> _What the task asks_:
From the entries below, retype only the lines from the one with "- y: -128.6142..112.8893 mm" through the one with "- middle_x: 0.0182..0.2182", exactly as written.

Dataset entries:
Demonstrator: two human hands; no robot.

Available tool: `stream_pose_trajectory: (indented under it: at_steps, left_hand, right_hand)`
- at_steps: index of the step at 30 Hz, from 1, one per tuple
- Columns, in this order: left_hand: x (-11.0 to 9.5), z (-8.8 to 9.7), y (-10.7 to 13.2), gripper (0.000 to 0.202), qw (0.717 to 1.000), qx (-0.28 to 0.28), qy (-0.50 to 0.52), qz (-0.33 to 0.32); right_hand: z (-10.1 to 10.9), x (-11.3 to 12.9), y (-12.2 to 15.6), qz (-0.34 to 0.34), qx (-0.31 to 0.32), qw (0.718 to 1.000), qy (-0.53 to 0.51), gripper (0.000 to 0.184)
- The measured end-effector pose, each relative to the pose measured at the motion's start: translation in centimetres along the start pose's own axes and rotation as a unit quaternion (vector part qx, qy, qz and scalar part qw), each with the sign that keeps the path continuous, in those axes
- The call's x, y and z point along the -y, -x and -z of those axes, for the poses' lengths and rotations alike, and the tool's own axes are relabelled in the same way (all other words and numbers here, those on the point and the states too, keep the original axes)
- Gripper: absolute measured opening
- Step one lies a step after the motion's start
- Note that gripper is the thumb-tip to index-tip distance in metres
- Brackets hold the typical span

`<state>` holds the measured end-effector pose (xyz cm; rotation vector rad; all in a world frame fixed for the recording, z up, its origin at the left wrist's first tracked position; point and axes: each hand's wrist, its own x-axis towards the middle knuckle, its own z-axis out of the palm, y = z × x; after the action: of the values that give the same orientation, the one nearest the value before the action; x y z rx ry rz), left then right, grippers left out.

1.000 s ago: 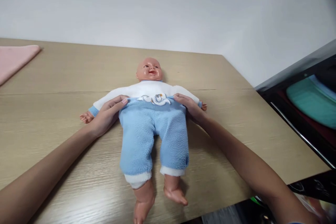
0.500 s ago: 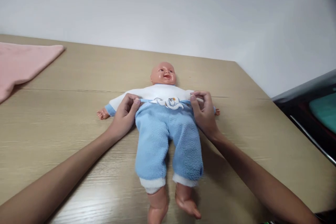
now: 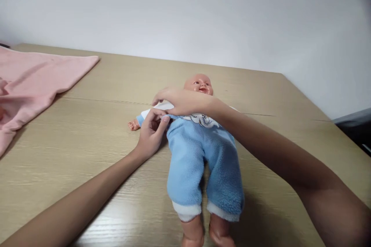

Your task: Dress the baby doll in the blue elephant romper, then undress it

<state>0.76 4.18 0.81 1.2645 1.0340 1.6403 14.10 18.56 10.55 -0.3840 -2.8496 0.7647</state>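
A baby doll (image 3: 193, 82) lies on its back, in a white top with blue cuffs and fleecy blue trousers (image 3: 188, 162). A white cartoon patch (image 3: 203, 120) marks the trousers' waist. At the waist's left corner, my left hand (image 3: 152, 131) pinches the blue edge between thumb and fingers. My right hand (image 3: 181, 100) reaches across the doll's chest to its white sleeve (image 3: 164, 106), fingers curved over it and thumb apart, close above my left hand. My right forearm hides most of the chest and the doll's arm on the right.
The doll rests on a pale wooden table (image 3: 101, 154) with a seam across it. A pink cloth (image 3: 52, 73) lies rumpled at the left. A white wall (image 3: 174, 19) stands behind the table. A dark object (image 3: 355, 125) is partly seen beyond the right edge.
My right hand has left the right side of the waist and crossed left over the chest. My left hand still pinches the left side. The view has shifted left, showing more pink cloth.
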Motion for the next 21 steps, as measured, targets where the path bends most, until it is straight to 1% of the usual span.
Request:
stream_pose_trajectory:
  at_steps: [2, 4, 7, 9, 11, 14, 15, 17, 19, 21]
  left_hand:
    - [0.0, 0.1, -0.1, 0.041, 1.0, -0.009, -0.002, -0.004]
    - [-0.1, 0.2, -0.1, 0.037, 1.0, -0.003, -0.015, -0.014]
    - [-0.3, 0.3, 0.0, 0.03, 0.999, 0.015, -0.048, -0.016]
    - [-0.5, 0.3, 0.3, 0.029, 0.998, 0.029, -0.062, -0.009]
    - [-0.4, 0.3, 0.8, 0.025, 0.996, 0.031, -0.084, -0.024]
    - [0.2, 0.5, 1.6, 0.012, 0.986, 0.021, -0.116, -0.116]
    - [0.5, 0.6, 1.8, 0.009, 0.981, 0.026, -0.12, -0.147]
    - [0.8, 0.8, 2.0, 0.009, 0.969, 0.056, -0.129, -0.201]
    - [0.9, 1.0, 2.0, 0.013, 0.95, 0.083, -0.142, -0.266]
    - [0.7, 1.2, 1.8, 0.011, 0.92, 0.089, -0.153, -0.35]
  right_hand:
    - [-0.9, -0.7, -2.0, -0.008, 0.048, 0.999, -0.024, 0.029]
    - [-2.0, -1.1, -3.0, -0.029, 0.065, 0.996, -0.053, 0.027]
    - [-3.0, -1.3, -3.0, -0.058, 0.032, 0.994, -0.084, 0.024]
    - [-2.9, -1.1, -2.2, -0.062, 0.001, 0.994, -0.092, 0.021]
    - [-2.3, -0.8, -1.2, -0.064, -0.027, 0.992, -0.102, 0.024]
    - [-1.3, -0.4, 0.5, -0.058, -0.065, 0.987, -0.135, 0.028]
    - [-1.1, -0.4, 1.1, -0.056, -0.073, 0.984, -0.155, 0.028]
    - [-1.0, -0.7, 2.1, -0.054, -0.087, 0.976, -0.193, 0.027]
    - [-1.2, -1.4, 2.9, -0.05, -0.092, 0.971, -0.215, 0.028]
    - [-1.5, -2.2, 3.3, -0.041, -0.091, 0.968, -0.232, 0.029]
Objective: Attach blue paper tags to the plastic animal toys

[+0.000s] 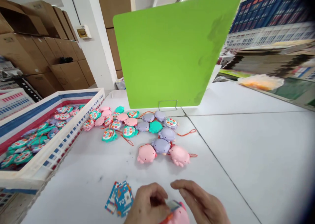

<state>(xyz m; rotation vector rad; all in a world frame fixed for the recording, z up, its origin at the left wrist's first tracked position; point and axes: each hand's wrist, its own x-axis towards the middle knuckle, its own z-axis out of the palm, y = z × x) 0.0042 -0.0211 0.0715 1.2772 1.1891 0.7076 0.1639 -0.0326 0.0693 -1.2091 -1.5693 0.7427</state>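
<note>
Low in the head view, my left hand point(150, 202) has its fingers closed at the side of a pink animal-shaped toy point(180, 215). A small blue-and-white card point(173, 204) lies against the toy, beside my left fingertips, with an orange-red cord point(167, 218) below. To the toy's right, my right hand point(200, 199) is held with its fingers stretched out and apart from the left hand. The toy's lower part is cut off by the frame edge. Several printed cards point(123, 199) are piled on the table left of my left hand.
Pink, purple and green toys point(155, 127) with cords are spread across the white table point(231, 135). A white crate point(86, 111) of similar toys stands at the left. A green board point(167, 56) stands upright at the back, by a wire stand point(168, 105). Cardboard boxes point(71, 74) are stacked behind.
</note>
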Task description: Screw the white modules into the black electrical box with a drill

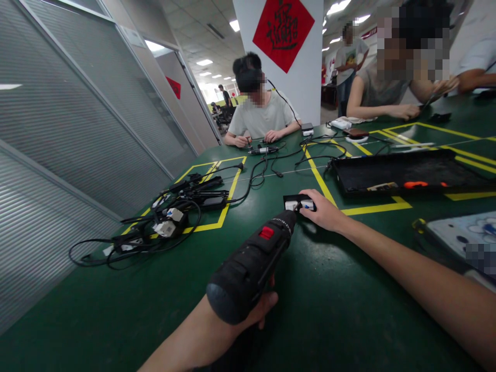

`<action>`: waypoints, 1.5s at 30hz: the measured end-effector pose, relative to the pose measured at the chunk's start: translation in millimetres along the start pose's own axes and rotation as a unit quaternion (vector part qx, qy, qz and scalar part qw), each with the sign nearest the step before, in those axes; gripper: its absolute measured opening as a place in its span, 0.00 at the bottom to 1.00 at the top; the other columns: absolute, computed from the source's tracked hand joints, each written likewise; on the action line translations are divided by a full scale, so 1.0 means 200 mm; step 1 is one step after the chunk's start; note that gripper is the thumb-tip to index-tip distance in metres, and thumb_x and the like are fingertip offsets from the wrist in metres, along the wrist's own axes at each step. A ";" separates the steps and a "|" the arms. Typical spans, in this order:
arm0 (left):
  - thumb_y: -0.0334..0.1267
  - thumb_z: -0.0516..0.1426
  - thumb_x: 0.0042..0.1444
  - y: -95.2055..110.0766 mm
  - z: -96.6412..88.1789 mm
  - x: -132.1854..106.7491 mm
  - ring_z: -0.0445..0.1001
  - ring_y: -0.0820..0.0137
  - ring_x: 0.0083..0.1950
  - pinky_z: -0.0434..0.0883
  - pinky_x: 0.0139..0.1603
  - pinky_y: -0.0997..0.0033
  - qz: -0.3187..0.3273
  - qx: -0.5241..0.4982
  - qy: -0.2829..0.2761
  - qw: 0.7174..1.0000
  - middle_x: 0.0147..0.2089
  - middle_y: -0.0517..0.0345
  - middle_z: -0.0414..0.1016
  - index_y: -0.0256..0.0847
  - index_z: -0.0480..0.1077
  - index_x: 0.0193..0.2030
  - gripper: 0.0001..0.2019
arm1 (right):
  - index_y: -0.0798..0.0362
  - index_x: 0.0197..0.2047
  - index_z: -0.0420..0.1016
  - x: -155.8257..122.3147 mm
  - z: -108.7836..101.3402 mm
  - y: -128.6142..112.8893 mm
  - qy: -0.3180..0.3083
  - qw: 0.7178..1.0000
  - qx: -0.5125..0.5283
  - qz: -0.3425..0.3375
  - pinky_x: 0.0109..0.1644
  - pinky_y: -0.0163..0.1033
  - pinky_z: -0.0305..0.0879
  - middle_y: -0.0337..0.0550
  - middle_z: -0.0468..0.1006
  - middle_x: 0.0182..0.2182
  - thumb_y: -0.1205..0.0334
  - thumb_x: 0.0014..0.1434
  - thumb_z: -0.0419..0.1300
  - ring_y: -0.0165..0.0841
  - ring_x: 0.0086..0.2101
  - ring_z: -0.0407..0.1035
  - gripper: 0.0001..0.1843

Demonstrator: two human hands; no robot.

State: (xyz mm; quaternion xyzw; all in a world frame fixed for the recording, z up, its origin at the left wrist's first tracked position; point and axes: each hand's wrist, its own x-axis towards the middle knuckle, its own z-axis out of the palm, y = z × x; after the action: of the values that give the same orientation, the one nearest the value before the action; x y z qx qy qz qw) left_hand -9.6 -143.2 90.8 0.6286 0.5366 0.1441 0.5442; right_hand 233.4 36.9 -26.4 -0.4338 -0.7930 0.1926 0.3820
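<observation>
A black cordless drill (251,263) with a red switch is gripped in my left hand (258,312), whose fingers are mostly hidden under the drill body. Its nose points forward and its bit reaches a small black-and-white part (291,205) on the green table. From the right, my right hand (320,211) holds that part, thumb in front and fingers behind. A bit of blue shows on the part's white face. Whether the bit touches a screw there is hidden by the drill's chuck.
Power strips and tangled black cables (174,212) lie at the left within yellow tape. A black tray (403,173) with orange pieces stands at the right, a patterned pouch (465,232) nearer. Loose cables cross the far middle. Two people work across the green table (127,315).
</observation>
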 end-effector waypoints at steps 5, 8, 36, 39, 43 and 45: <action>0.48 0.53 0.58 0.02 0.00 0.01 0.65 0.72 0.31 0.68 0.36 0.66 -0.009 0.026 -0.012 1.000 0.29 0.61 0.64 0.38 0.63 0.38 0.13 | 0.52 0.53 0.63 0.00 0.00 0.00 0.000 1.000 0.011 -0.002 0.51 0.42 0.61 0.46 0.66 0.46 0.62 0.57 0.59 0.37 0.43 0.65 0.21; 0.48 0.54 0.57 0.01 0.00 0.01 0.65 0.72 0.31 0.68 0.36 0.66 -0.012 0.024 -0.015 1.000 0.30 0.61 0.65 0.38 0.63 0.39 0.14 | 0.51 0.54 0.63 0.00 0.01 0.01 0.005 1.000 0.014 0.000 0.51 0.41 0.61 0.45 0.66 0.46 0.62 0.57 0.59 0.37 0.44 0.65 0.21; 0.46 0.53 0.59 0.01 0.00 0.01 0.66 0.72 0.29 0.67 0.34 0.68 0.006 0.021 0.003 1.000 0.28 0.61 0.65 0.38 0.64 0.39 0.12 | 0.51 0.53 0.64 0.00 0.01 0.01 0.004 1.000 0.019 0.000 0.52 0.42 0.60 0.44 0.66 0.46 0.63 0.56 0.60 0.36 0.44 0.65 0.21; 0.46 0.53 0.58 0.01 0.00 0.01 0.66 0.73 0.29 0.68 0.34 0.68 0.011 0.010 0.005 1.000 0.31 0.60 0.67 0.38 0.64 0.40 0.12 | 0.51 0.53 0.64 0.00 0.01 0.01 0.001 1.000 0.020 0.001 0.52 0.42 0.60 0.45 0.66 0.46 0.62 0.56 0.60 0.37 0.43 0.65 0.21; 0.47 0.53 0.58 0.01 0.01 0.00 0.66 0.73 0.29 0.68 0.35 0.66 0.005 -0.001 -0.002 1.000 0.32 0.59 0.67 0.38 0.64 0.43 0.14 | 0.51 0.53 0.64 0.00 0.01 0.01 0.002 1.000 0.020 0.005 0.51 0.42 0.61 0.44 0.66 0.47 0.62 0.56 0.59 0.37 0.43 0.65 0.21; 0.47 0.54 0.58 0.00 0.01 0.00 0.67 0.72 0.30 0.68 0.36 0.66 0.001 -0.007 -0.002 1.000 0.31 0.59 0.67 0.38 0.63 0.45 0.15 | 0.51 0.54 0.64 0.00 0.01 0.01 0.005 1.000 0.020 0.003 0.51 0.43 0.61 0.45 0.66 0.47 0.62 0.56 0.59 0.37 0.43 0.65 0.21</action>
State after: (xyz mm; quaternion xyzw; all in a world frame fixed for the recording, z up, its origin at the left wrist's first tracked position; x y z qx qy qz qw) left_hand -7.8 -143.3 90.9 0.6253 0.5339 0.1473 0.5498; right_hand 232.9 39.1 -29.5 -0.4292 -0.7860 0.2072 0.3939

> _Response area_:
  - y: -128.6142..112.8893 mm
  - qy: -0.3180..0.3083
  - qw: 0.7178..1.0000
  - qx: -0.5125..0.5283
  - qz: -0.3425..0.3375
  - pinky_x: 0.0109..0.1644
  - pinky_y: -0.0163..0.1033
  - pinky_z: -0.0305..0.0879
  - middle_y: -0.0337..0.0550
  - middle_z: -0.0468..0.1006
  - middle_x: 0.0182..0.2182

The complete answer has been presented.